Das Kreiskulturforum und die Gemeinde Herbertingen laden am Dienstag, 24. November 2009, 19.30 Uhr, zu einer Fortsetzung der Vortragsreihe „Die Vor- und Frühgeschichte im Landkreis Sigmaringen“ in den Elfriede-Scheeb-Saal im Pflegeheim in Herbertingen ein. Dr. Dirk Krauße, Landesarchäologe am Landesamt für Denkmalpflege in Esslingen, wird über „die Bedeutung des keltischen Fürstensitzes Heuneburg im Spiegel der aktuellen Ausgrabungen“ berichten. Der Eintritt zur Veranstaltung ist frei.

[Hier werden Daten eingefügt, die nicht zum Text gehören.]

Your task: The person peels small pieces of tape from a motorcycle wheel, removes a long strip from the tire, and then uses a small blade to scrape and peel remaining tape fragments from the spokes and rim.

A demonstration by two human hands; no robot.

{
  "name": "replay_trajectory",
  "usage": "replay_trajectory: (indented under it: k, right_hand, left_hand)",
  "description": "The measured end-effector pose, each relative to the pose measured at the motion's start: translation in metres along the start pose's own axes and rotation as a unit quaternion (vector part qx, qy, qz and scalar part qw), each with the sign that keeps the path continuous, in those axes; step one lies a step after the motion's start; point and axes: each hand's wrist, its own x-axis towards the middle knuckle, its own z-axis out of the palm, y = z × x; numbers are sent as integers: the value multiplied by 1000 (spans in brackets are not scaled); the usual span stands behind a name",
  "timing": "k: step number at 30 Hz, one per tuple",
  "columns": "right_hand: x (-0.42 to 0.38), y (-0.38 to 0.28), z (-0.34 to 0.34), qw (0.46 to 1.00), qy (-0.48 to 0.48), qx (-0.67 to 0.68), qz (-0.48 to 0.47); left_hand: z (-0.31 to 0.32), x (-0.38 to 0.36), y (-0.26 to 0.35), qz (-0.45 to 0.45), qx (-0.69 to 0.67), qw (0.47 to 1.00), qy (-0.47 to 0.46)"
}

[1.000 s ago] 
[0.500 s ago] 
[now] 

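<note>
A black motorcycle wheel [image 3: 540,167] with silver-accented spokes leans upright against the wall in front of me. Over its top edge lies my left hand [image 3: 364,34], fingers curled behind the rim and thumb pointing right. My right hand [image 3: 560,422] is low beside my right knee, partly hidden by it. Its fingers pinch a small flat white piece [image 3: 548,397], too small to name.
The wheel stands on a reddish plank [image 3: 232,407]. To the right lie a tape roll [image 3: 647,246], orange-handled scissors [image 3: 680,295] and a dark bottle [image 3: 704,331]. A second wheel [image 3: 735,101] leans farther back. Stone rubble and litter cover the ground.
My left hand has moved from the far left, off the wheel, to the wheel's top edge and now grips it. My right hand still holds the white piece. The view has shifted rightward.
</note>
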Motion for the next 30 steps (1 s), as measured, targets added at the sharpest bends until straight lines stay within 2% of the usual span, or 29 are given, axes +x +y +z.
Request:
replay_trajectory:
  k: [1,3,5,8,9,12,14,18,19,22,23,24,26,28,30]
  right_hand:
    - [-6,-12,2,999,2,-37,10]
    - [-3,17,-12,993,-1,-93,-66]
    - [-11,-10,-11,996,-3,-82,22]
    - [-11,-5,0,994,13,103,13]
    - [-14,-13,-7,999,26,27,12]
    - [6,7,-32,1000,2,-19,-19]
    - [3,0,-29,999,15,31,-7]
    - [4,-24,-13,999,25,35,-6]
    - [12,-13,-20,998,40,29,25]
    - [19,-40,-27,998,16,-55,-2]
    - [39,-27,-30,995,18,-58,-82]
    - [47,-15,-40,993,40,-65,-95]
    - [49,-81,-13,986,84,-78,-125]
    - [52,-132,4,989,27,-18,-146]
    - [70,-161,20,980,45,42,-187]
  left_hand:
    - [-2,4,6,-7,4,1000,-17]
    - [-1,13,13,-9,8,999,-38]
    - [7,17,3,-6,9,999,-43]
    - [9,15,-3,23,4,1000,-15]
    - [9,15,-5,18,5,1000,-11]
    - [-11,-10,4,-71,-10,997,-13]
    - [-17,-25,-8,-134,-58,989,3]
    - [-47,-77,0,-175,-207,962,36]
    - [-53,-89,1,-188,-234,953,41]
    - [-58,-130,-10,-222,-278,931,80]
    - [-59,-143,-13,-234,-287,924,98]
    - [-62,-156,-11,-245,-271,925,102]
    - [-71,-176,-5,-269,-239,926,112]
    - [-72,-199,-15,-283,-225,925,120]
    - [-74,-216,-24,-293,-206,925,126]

Die Heuneburg gehört seit den großen Grabungen der 1950er bis 1970er Jahren zu den wissenschaftlich bedeutendsten und am besten erforschten prähistorischen Fundstätten Mitteleuropas. Die Ausgrabungen der letzten Jahre, die sich auf die Vorburg, die Außensiedlung und die Umgebung der Heuneburg konzentrierten, haben erneut sensationelle Ergebnisse geliefert. Erst durch die aktuellen Grabungen konnte bewiesen werden, dass die Siedlung um die Heuneburg im 6. Jh. v. Chr. eine Ausdehnung von ca. 1 km2 besaß. Zudem haben die neuen Ausgrabungen gezeigt, dass die mächtigen Befestigungswälle und Grabenwerke im Vorfeld der Heuneburg nicht – wie lange Zeit von der Forschung angenommen – im Mittelalter, sondern schon vor 2600 Jahren gebaut worden sind. Neu entdeckte reiche Grabfunde und bisher rätselhafte Schaft- und Menschenknochenfunde im Umfeld der Heuneburg ergänzen das Bild. Damit ist die Heuneburg die älteste bekannte stadtartige Siedlung nördlich der Alpen und eine vollkommen einmalige archäologische Fundstätte in einer überaus reichen archäologischen Landschaft, die auch zukünftig noch manche Überraschung für die Forschung bereit halten wird.